Elementary 5×20
& Holmes: There is no muscle more useful to the skilled illusionist than his or her tongue. It comes into play in any number of tricks and is exercised constantly.
& Holmes: This is the first time in my career that a bullet has taken a life without being fired.
& Holmes: One thing practitioners of magic tend to have in common is a fascination with the macabre.

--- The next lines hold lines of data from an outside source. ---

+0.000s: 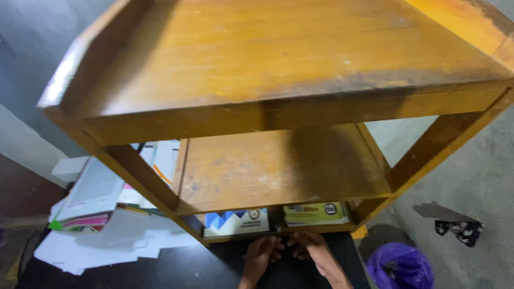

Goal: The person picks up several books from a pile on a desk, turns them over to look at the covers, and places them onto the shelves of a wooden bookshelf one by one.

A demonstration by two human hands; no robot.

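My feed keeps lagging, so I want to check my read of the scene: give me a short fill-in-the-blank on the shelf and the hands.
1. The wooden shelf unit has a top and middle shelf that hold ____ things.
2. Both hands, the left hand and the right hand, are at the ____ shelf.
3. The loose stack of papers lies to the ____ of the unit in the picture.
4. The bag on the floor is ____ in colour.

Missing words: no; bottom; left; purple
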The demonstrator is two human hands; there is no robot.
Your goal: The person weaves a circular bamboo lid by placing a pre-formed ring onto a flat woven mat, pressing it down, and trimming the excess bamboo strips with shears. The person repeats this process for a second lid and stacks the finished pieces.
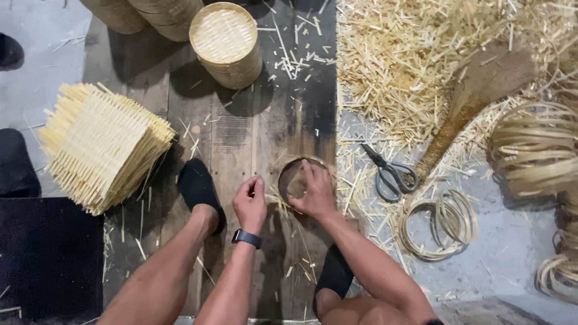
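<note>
Both hands on one round basket frame, frame centre, on the wood floor.
Right hand grip clamped on round frame; left hand grip pinched together beside it. One pair of scissors right; one stack of woven mats left; three woven cylinders, nearest, top.

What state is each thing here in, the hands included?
Left hand: loosely closed, beside the small round basket.
Right hand: pressed on the basket's rim.
Small round basket: unfinished, loose strip ends sticking out.
Scissors: lying shut on the floor.
Woven mats: stacked, edges untrimmed.
Finished round basket: upright, woven top showing.
Bamboo rings: coiled, lying flat.
</note>
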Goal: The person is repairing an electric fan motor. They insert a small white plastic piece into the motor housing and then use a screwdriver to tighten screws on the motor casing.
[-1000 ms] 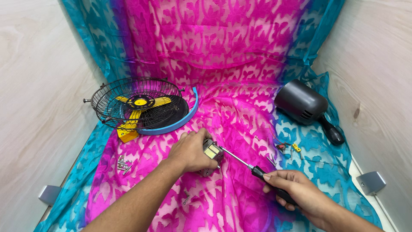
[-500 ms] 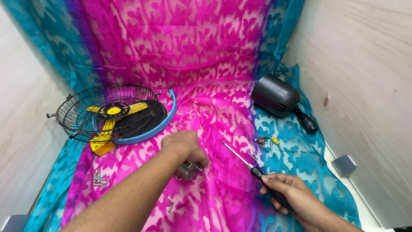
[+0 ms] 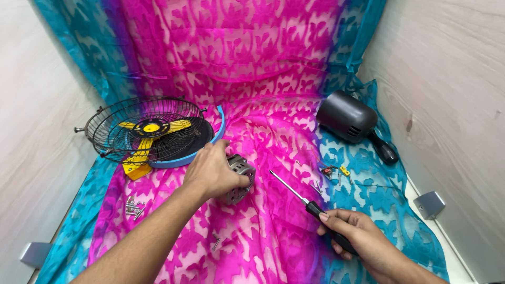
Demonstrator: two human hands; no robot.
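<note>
Two hands work over the pink cloth (image 3: 273,247): the left hand (image 3: 213,171) curls its fingers around a metal motor (image 3: 239,179), the right hand (image 3: 357,239) grips a screwdriver (image 3: 302,197).

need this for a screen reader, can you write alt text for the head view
A person's left hand grips a small grey metal motor on a pink and blue cloth, while the right hand holds a screwdriver. A wire fan cage with yellow blades lies left, a dark housing right.

Makeshift home repair corner; pink-and-blue patterned cloth (image 3: 273,79) between pale wood-grain walls (image 3: 447,79); fan parts
</note>
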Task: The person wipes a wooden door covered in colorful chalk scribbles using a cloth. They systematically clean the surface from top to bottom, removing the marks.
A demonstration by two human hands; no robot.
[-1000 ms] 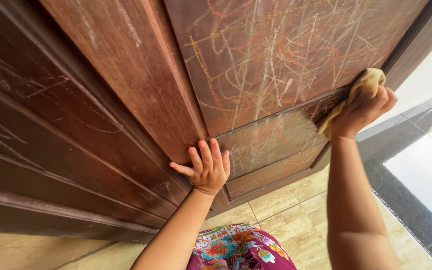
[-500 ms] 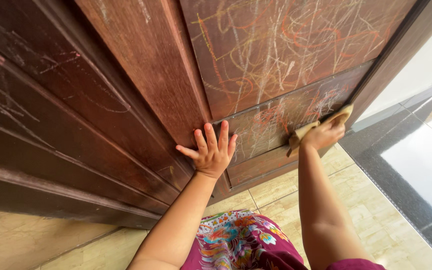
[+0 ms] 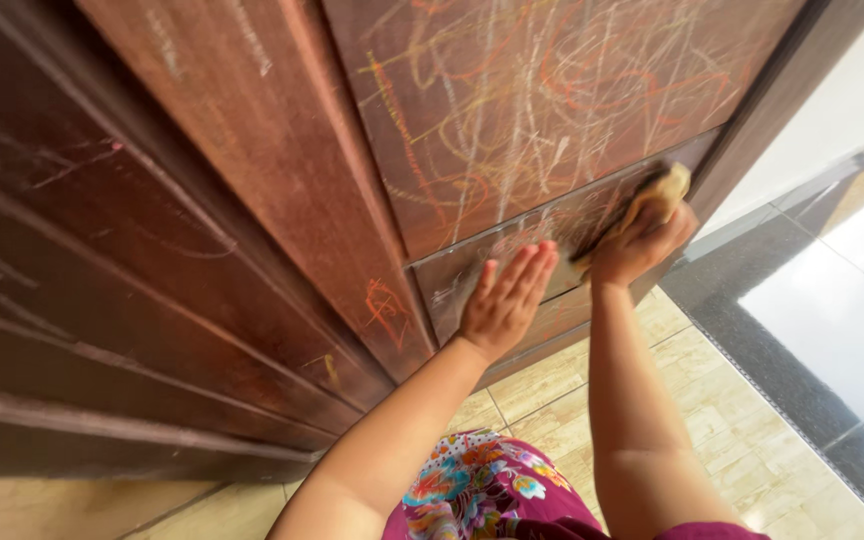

Depictions of death. Torture devices. Instruments of the occult. These things find their way not only into the magician’s act but into his or her way of life.
& Watson: The Art of Sleights and Deception... Oh, it’s a magician’s how-to book. ...
Holmes: ...that book is no mere how-to. It is, in fact, widely considered to be the magician’s bible.
& Holmes: Pick a card, any card.
& Holmes: Do you know why the King of Hearts is called «The Suicide King?»
Watson: Because of the way he holds his sword. It looks like it’s going through his head.
Holmes: Yes. Now this is true of virtually all traditional playing cards produced over the last 200 years. Equally true is that the sword is held in the left hand.
& Holmes: I think you were right. The author of Sleights and Deception did participate in a study of carpal tunnel surgery in the late 1950s.
Watson: Oh, good morning to you, too.
& Ballard Clifton: Mystery kept, mystery solved, it all balances out financially.